Впредь они старались просто не замечать друг друга.
«Рублева» «положили на полку». Все заявки Тарковского на новые фильмы отклонялись. Практически он оказался без работы. Жил с Ирмой и сыном чрезвычайно скудно. Те редкие люди, которым довелось побывать у него дома — в небольшой квартирке напротив Курского вокзала, удивлялись бедности быта режиссера, чье имя знали в стране и за рубежом. В центре комнаты стоял детский манеж, наполненный книгами. В углу — раскладушка, в другом — стол с кухонным табуретом. Стену рассекал зигзаг раздолбленной штукатурки. «Скрытую проводку искали», — объяснял Андрей. В пол-литровых банках — увядшие цветы. Вот и вся «обстановка». Жилище изгоя, гонимого властью, какого-нибудь отверженного диссидента.

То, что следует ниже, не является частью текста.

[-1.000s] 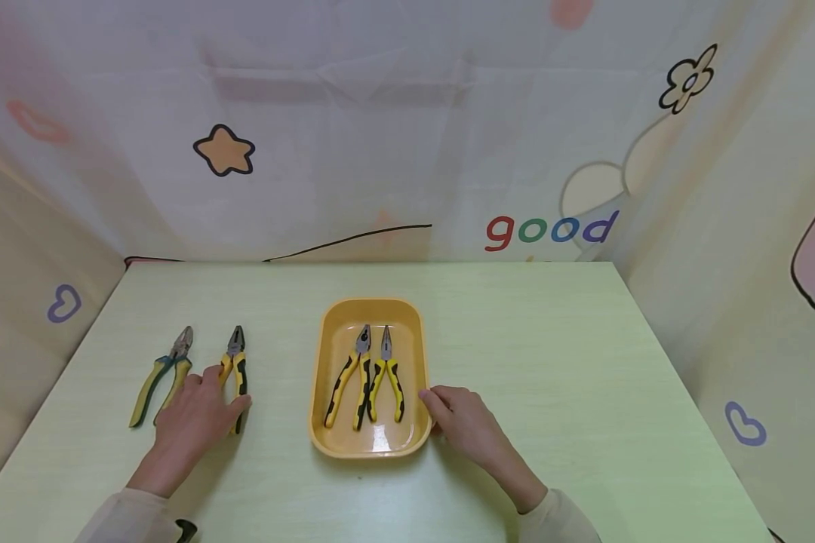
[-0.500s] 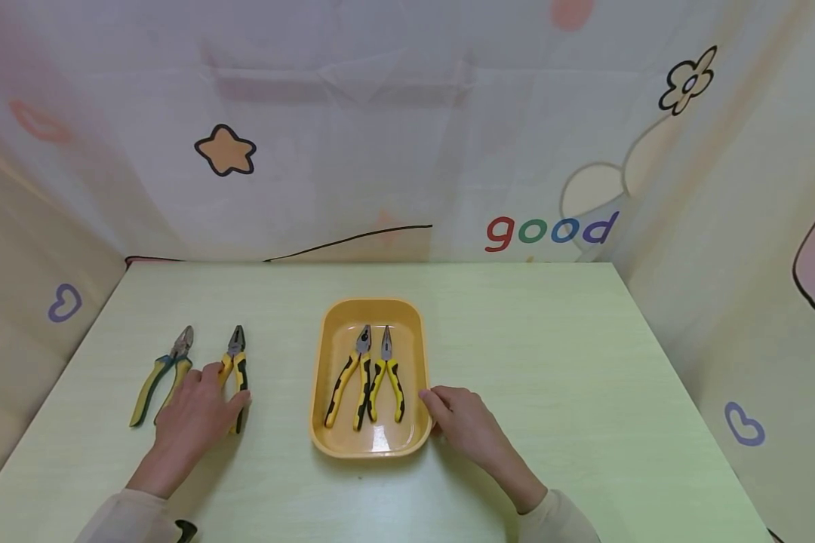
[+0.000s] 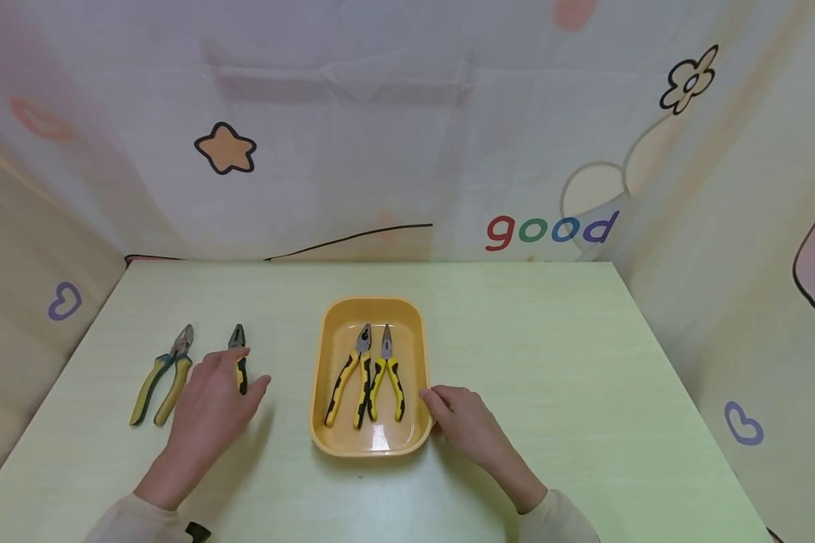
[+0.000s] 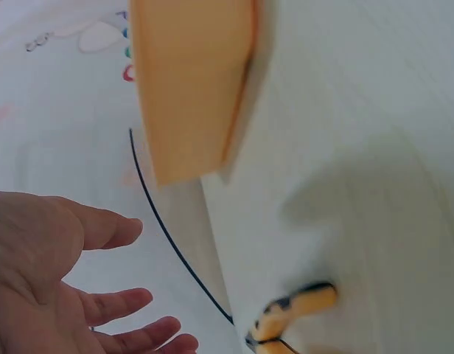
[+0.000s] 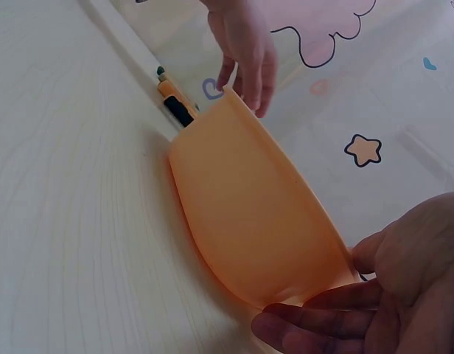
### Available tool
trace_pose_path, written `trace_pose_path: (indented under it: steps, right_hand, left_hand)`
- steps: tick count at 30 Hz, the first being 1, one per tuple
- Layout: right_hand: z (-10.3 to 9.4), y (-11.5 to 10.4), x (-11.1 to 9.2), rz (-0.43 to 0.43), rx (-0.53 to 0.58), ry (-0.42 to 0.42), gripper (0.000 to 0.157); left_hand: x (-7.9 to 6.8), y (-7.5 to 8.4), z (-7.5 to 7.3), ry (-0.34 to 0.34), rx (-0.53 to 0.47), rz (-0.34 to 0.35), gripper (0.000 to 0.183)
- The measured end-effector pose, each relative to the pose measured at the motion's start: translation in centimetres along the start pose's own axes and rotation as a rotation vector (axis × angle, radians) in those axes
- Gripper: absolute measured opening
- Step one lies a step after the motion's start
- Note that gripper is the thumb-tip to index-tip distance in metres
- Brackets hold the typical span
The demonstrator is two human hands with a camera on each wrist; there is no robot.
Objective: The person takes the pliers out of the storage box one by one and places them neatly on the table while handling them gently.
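Observation:
My left hand [image 3: 213,403] hovers over the yellow-and-black combination pliers [image 3: 242,369], its thumb and fingers apart and nothing between them. It hides part of those pliers; their handle [image 4: 304,302] shows on the table in the left wrist view. Just left of the hand lie larger pliers with green-yellow handles [image 3: 141,396]. A yellow-orange tray [image 3: 342,443] is at the middle of the table, holding combination pliers [image 3: 342,388] and needle-nose pliers [image 3: 395,381] side by side. My right hand [image 3: 472,428] pinches the tray's right wall, thumb at the rim and fingers against the outside.
The pale green table [image 3: 550,339] is bounded by a printed cloth [image 3: 380,151] at the back and both sides. A small dark object [image 3: 197,532] shows by the left sleeve at the lower edge.
My left hand has risen off the pliers and shifted a little right and forward, uncovering the green-handled pair. The right hand and the tray have stayed still.

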State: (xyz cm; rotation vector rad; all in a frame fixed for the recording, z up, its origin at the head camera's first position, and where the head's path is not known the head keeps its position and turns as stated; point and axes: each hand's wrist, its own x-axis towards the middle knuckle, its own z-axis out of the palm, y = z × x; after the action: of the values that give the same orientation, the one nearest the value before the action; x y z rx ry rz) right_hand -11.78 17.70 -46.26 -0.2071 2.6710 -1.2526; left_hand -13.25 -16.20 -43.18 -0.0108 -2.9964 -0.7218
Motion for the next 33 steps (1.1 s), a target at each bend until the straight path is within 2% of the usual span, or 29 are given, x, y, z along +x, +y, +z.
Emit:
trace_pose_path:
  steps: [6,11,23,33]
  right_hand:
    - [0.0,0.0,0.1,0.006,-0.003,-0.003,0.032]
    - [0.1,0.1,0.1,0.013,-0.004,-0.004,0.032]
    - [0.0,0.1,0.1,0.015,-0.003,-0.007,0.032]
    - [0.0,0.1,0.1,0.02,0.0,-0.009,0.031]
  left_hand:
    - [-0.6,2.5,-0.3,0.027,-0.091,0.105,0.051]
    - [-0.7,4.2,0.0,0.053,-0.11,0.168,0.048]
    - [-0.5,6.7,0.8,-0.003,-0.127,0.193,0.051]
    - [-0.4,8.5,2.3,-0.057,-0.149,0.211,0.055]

Тарковский в своей общественно-политической практике никогда не бузил и не скандалил, не принимал участия ни в каких акциях протеста, не подписывал писем. Он боялся испортить собственную репутацию преданного вырастившей его стране человека, избегал западных журналистов, лезущих с провокационными вопросами, чурался всяких двусмысленных в политическом смысле заявлений. Приемы Юрия Любимова, превращавшего каждую премьеру в скандал с госструктурами, были не из его арсенала.
Он демонстрировал свою лояльность, которую власти не оценили, не сумели понять. Искренне страшась непонятной мощи фильмов и непредсказуемых возможностей скандального режиссера, они старались перекрыть ему кислород. А он так хотел быть обласканным властью, преуспевающим, купающимся в лучах славы и гонорарах. Отмеченным знаками преуспевания «выдающихся деятелей советского искусства» — загородным домом, автомобилем, поездками на кинофестивали, путевками. Стезя изгоя, вызывающего страх и презрение у власть имущих, — позиция весьма благородная, но радости жизни и притоку творческой энергии не способствующая. Даже Мастер — герой знаменитого булгаковского романа, человек самой возвышенной духовности, прославивший последний путь нищего Иешуа, мечтал о славе, о приличном костюме, об ужинах в Грибоедовском доме, о том, «чтобы литераторы трепетно жали ему руку».